- Theatrical release poster
- Directed by: Raoul Walsh
- Written by: Walter Doniger Lewis Meltzer
- Produced by: Anthony Veiller
- Starring: Kirk Douglas Virginia Mayo John Agar Walter Brennan
- Cinematography: Sidney Hickox
- Edited by: Thomas Reilly
- Music by: David Buttolph
- Distributed by: Warner Bros.
- Release date: June 16, 1951 (New York);
- Running time: 88 minutes
- Country: United States
- Language: English
- Box office: $1.4 million (US rentals)

= Along the Great Divide =

1951 film directed by Raoul Walsh

Along the Great Divide is a 1951 American Western thriller film directed by Raoul Walsh and starring Kirk Douglas, Virginia Mayo, John Agar and Walter Brennan.

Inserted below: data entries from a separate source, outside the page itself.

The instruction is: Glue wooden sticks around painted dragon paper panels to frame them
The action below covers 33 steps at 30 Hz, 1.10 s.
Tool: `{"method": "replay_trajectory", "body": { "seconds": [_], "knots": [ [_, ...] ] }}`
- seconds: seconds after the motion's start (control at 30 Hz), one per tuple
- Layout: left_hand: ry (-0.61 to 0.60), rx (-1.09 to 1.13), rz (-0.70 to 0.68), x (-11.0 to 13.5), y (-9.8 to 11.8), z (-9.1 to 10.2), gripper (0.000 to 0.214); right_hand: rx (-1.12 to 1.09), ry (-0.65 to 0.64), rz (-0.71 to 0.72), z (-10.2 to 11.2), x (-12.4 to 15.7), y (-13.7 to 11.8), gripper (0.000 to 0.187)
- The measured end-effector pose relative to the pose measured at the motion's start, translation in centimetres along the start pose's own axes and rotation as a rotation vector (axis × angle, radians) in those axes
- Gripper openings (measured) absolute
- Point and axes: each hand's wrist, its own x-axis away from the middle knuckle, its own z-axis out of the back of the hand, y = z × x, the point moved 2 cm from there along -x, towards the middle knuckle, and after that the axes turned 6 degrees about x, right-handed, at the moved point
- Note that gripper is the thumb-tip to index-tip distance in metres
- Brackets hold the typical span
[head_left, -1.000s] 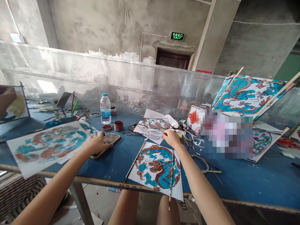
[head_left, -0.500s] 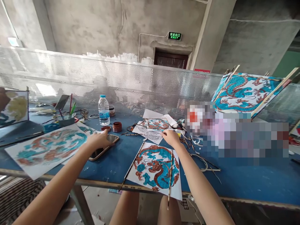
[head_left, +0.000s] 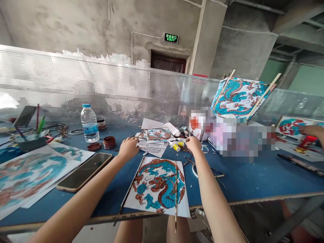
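Note:
A painted dragon sheet (head_left: 158,185) in teal and brown lies at the table's front edge, with two thin bamboo sticks (head_left: 175,189) laid along it. My left hand (head_left: 128,147) rests with curled fingers at the sheet's top left corner, beside a pile of smaller dragon papers (head_left: 155,139). My right hand (head_left: 192,144) is closed among small paint tubes (head_left: 175,146) and wire rings just beyond the sheet's top right corner. What its fingers grip is hidden. A phone (head_left: 84,170) lies to the left, apart from my left hand.
A water bottle (head_left: 89,123), small paint jars (head_left: 109,142) and a brush holder (head_left: 28,139) stand at the left back. A large dragon painting (head_left: 27,175) lies at far left. A finished kite (head_left: 239,97) leans at back right. Another person's hand (head_left: 312,131) works at far right.
My left hand has left the phone and moved right to the dragon sheet's top corner. My right hand has shifted slightly right into the tubes. The view has turned to the right.

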Motion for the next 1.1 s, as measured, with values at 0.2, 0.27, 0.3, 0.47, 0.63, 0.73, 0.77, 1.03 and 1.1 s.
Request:
{"method": "replay_trajectory", "body": {
  "seconds": [0.2,0.27,0.3,0.47,0.63,0.73,0.77,1.03,1.1],
  "knots": [
    [-0.102,-0.006,0.061,-0.4,-2.3,-1.1,0.037,0.046,-0.161,-0.05,-0.2,-1.0,2.2,0.02],
    [-0.105,0.003,0.055,-0.3,-2.1,-1.2,0.039,0.051,-0.206,-0.025,-0.6,-1.2,2.3,0.022],
    [-0.102,0.007,0.048,-0.2,-1.9,-1.2,0.039,0.05,-0.224,-0.004,-0.8,-1.2,2.1,0.022],
    [-0.063,0.017,0.013,0.0,-1.3,-1.4,0.04,0.024,-0.235,0.135,-2.1,-0.8,0.7,0.023],
    [-0.094,0.035,0.019,0.3,-1.2,-1.1,0.039,0.037,-0.189,0.147,-2.8,-0.6,0.2,0.014],
    [-0.096,0.031,0.02,0.4,-1.1,-0.9,0.04,0.028,-0.11,0.131,-2.5,-0.6,0.3,0.017],
    [-0.092,0.027,0.021,0.5,-1.1,-0.9,0.04,0.022,-0.074,0.122,-2.2,-0.6,0.3,0.018],
    [-0.075,0.055,0.02,0.5,-1.2,-1.1,0.038,-0.279,0.179,0.035,-0.6,-0.9,0.3,0.022],
    [-0.072,0.061,0.02,0.5,-1.2,-1.2,0.04,-0.459,0.14,0.093,-0.7,-1.2,-0.1,0.028]
  ]
}}
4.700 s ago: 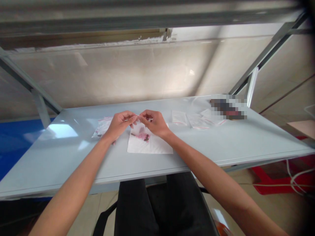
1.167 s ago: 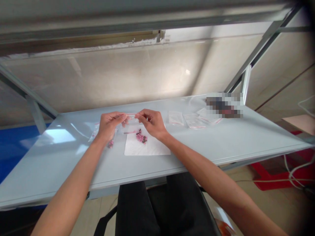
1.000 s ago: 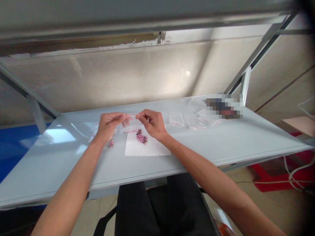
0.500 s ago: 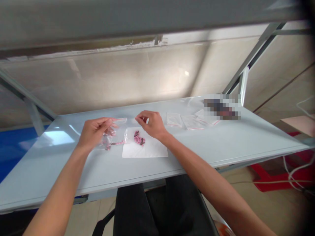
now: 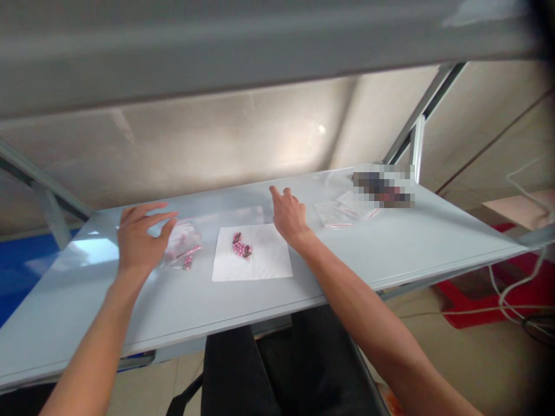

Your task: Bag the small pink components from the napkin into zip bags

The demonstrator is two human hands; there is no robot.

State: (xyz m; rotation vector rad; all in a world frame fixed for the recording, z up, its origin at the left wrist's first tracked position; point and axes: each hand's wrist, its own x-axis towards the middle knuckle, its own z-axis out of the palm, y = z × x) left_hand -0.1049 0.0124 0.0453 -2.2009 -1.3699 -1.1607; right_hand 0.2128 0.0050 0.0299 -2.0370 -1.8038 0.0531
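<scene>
A white paper sheet [image 5: 260,263] lies on the pale table [image 5: 390,254] with a small heap of pink and dark beads [image 5: 239,247] on it. To its left lie small clear zip bags holding beads [image 5: 182,248]. My left hand [image 5: 139,240] hovers open just left of those bags, fingers spread, holding nothing. My right hand [image 5: 288,214] stretches forward past the sheet's far right corner, fingers extended toward the empty zip bags [image 5: 333,214] further right; one bag seems hidden under it.
More empty clear bags [image 5: 358,202] and a blurred dark object [image 5: 381,186] lie at the table's far right. A metal frame post [image 5: 416,144] rises behind them. A shelf overhangs the table. Red crates and white cables [image 5: 511,289] are on the floor to the right.
Both hands held a clear bag over the sheet. The left hand carried it left, set it on the bag pile and let go. The right hand moved forward and right.
</scene>
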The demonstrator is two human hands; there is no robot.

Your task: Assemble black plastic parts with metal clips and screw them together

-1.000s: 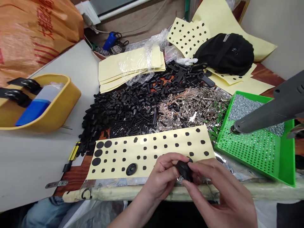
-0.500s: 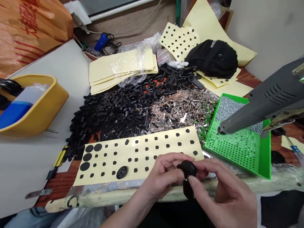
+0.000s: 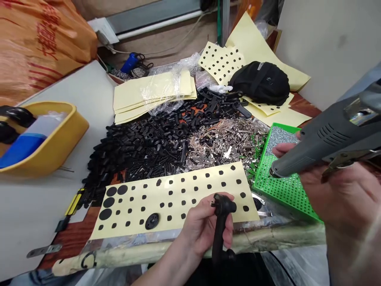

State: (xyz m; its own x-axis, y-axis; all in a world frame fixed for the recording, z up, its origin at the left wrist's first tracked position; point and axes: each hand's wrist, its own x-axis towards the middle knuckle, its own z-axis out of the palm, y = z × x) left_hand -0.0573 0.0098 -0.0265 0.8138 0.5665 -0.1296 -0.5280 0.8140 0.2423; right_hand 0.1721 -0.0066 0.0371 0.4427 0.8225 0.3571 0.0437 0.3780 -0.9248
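Observation:
My left hand (image 3: 202,226) is shut on a long black plastic strap piece (image 3: 219,234), which stands upright with its rounded head (image 3: 223,205) above my fingers. My right hand (image 3: 342,194) grips a grey hot-glue gun (image 3: 324,139) at the right, its metal nozzle (image 3: 273,171) pointing down and left above a green perforated tray (image 3: 282,186). A cream sheet (image 3: 178,194) printed with black dots lies just beyond my left hand, and a round black disc (image 3: 152,221) sits on it.
Behind the sheet lie a heap of black plastic parts (image 3: 143,153) and a heap of silver metal clips (image 3: 226,147). A yellow tub (image 3: 59,147) stands at the left on a white board (image 3: 38,206). Cream sheets in plastic film (image 3: 151,95) and a black bag (image 3: 260,83) lie farther back.
My right hand has let go of the black piece and now grips the glue gun, which has moved left and down. The black piece now hangs upright in my left hand.

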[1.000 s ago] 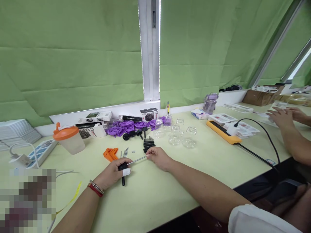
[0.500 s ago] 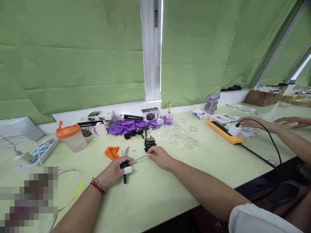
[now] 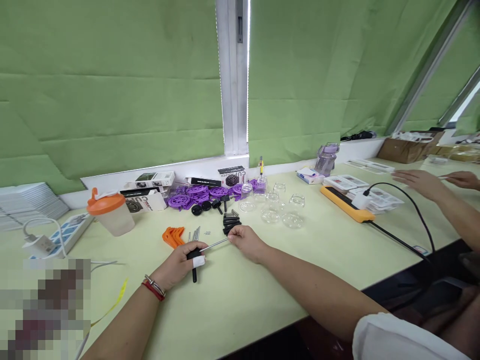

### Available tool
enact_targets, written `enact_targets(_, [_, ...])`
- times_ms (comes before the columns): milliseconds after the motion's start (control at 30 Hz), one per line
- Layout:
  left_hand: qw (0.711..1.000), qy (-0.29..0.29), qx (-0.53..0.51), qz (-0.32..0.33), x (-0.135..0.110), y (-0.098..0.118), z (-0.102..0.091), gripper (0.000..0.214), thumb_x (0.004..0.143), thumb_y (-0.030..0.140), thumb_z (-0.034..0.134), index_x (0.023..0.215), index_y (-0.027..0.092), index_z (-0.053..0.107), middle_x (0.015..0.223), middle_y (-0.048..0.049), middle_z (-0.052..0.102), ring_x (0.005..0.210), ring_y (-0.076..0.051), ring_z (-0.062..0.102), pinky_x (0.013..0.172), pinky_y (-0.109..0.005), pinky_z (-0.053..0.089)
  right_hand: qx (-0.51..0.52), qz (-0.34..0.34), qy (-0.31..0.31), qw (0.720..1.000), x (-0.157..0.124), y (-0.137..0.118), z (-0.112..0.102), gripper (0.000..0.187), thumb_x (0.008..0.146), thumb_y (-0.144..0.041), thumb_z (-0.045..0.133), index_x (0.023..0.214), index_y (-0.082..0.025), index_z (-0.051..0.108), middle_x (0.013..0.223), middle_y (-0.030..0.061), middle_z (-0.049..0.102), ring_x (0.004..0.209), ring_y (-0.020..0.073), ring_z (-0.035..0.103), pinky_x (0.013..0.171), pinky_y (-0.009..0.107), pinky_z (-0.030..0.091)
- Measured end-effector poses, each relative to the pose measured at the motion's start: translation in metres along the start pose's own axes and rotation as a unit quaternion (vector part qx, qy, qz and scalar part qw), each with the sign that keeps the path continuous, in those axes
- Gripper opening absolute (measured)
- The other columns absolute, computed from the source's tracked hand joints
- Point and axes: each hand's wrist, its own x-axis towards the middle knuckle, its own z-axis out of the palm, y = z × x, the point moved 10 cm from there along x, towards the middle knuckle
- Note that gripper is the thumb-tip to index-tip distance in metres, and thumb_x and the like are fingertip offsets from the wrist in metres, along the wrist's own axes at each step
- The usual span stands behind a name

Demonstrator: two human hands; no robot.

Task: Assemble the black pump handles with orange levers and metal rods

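Observation:
My left hand point(image 3: 180, 262) is closed around a black plastic part point(image 3: 193, 254), whose dark stem points down toward the table. A white wrap covers the thumb. From that part a thin metal rod point(image 3: 214, 245) slants up to the right, and my right hand point(image 3: 247, 244) pinches its far end. Several orange hooked pieces point(image 3: 173, 236) and silver pins point(image 3: 196, 233) lie just beyond my left hand. Close behind my right fingers are black tubes point(image 3: 231, 225) and small springs point(image 3: 233, 213).
Purple wheel-shaped parts point(image 3: 198, 192), black knobs point(image 3: 206, 205) and clear domes point(image 3: 292, 219) stand farther back. An orange-lidded cup point(image 3: 116, 220) is at left. At right are a yellow power strip point(image 3: 347, 205) and a co-worker's hands point(image 3: 422, 182).
My hands and the rod hold nearly the same pose. At right, the co-worker's hand has moved away from the white packs, farther right.

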Motion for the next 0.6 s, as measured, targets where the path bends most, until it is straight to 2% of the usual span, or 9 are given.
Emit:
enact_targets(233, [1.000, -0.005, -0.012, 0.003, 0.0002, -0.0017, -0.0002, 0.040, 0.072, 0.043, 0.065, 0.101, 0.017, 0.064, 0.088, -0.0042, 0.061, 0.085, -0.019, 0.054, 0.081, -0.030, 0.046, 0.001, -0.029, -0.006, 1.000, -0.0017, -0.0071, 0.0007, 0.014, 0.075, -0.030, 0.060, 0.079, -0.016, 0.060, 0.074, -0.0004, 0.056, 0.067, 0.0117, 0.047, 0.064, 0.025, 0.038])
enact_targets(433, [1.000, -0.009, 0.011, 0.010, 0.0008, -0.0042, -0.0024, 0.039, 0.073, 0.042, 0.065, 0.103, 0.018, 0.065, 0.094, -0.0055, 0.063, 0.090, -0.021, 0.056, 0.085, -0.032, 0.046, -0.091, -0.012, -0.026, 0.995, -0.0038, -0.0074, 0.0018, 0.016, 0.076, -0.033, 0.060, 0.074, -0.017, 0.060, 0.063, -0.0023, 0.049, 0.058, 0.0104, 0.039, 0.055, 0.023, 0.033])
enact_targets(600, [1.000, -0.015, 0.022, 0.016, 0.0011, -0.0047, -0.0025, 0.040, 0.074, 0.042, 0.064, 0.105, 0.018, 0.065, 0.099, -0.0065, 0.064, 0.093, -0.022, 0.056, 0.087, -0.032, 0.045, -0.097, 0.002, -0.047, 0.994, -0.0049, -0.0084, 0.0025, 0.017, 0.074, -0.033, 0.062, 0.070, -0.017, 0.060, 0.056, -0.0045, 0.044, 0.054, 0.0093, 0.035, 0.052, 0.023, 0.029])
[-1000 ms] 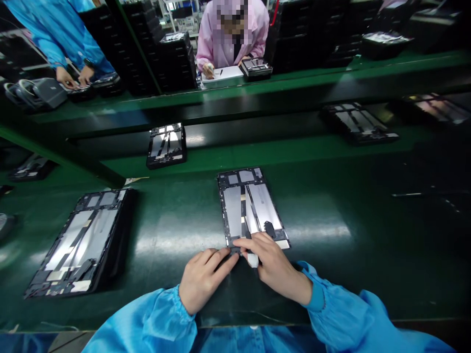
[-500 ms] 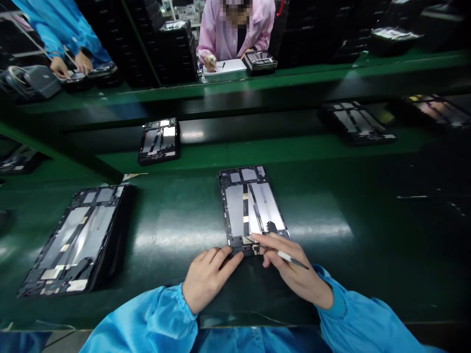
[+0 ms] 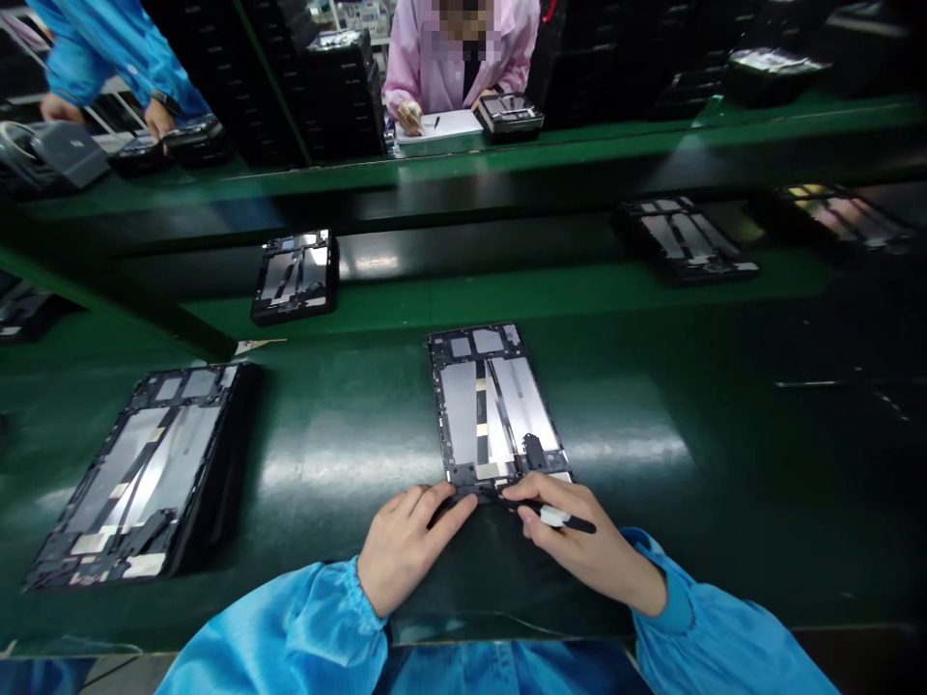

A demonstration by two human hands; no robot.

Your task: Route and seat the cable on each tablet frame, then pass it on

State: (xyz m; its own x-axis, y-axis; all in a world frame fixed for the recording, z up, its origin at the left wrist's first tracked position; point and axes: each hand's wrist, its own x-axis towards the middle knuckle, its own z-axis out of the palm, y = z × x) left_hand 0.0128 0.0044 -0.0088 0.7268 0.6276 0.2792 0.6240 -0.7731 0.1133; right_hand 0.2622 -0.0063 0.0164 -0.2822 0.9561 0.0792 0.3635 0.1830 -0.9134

It was Douglas's first of many Western films.

==Plot==
Federal marshal Len Merrick and two deputies rescue cattle rustler Tim "Pop" Keith from a lynch mob headed by rancher Ned Roden, whose eldest son has been fatally shot in the back. Roden believes that the perpetrator was Pop, but Merrick insists on taking him to Santa Loma to stand trial. Others in the mob accede to Merrick's decision, but Roden vows to administer his own kind of justice. He sends his other son Dan to gather his ranch hands while he attends to the burial. Merrick offers help but is met with hostility. After Roden leaves, Merrick discovers a pocket watch near the dead body.

Pop suggests that the group spend the night at his nearby cabin. Merrick accepts but regrets his decision when Pop's daughter Ann ambushes them. Merrick disarms her from behind. Ann later accompanies them to Santa Loma. To evade Roden and his ranch hands, Merrick follows an unexpected desert route to determine whether he is being trailed. The tactic fails and the party is overtaken by Roden's gang. In the ensuing gunfight, Merrick's deputy and close friend Billy Shear is wounded. Merrick forces Roden into a stalemate by capturing his son Dan. As they travel forward, Billy dies.

Merrick and Ann find a mutual attraction, and Merrick reveals to her that his strict sense of duty stems from a time when he had ignored it. That lapse, his failure to take his job seriously, cost his father's life. Ann sympathizes but warns him of her strong loyalty to Pop.

Dan bribes Merrick's other deputy Lou Gray to help him escape. When they reach a poisoned waterhole, a disagreement ensues. All but Merrick want to head to a river half a day to the south, but Merrick insists on Santa Loma. Gray draws his gun, but Merrick shoots it from his hand, and he now has three prisoners to manage. After two days without sleep, Merrick drops from his horse. Pop grabs his gun but is unwilling to shoot. When Gray tries to reach his rifle, Pop kills him and hands the gun to Merrick.

Back in Santa Loma, Pop is tried for murder. Merrick tries to convince the jury of Pop's innocence, but all of the evidence and witnesses are against him, and the result is a guilty verdict. Just before Pop is to be hanged, Merrick notices the watch that he had found near the body of Roden's dead son and sees that it bears an inscription to Dan. Confronted with proof that it was he who had killed his brother, Dan draws his revolver and grabs Ann as a shield. When Roden approaches him, Dan shoots and kills him. He then races into a barn, where a gunfight with Merrick ensues. From the barn's loft, Dan jumps onto the back of a horse to attempt escape, but he is shot in the back.

==Cast==
- Kirk Douglas as Marshal Len Merrick
- Virginia Mayo as Ann Keith
- John Agar as Deputy Billy Shear
- Walter Brennan as Tim "Pop" Keith
- Ray Teal as Deputy Lou Gray
- Hugh Sanders as Sam Weaver
- Morris Ankrum as Ned Roden
- James Anderson as Dan Roden
- Charles Meredith as Judge Marlowe

== Reception ==
In a contemporary review for The New York Times, critic Bosley Crowther called the film a "solemn sagebrush saga" and wrote: "In the end the prisoner is delivered and all comes out right as rain. Not so for Mr. Douglas, however. His appearance in a western role, riding horses and twirling six-shooters, is just a little shy of absurd. And Virginia Mayo's clawin' and jawin' as the spitfire is in that region, too. ... [T]he best they've accomplished is a routine western, second grade."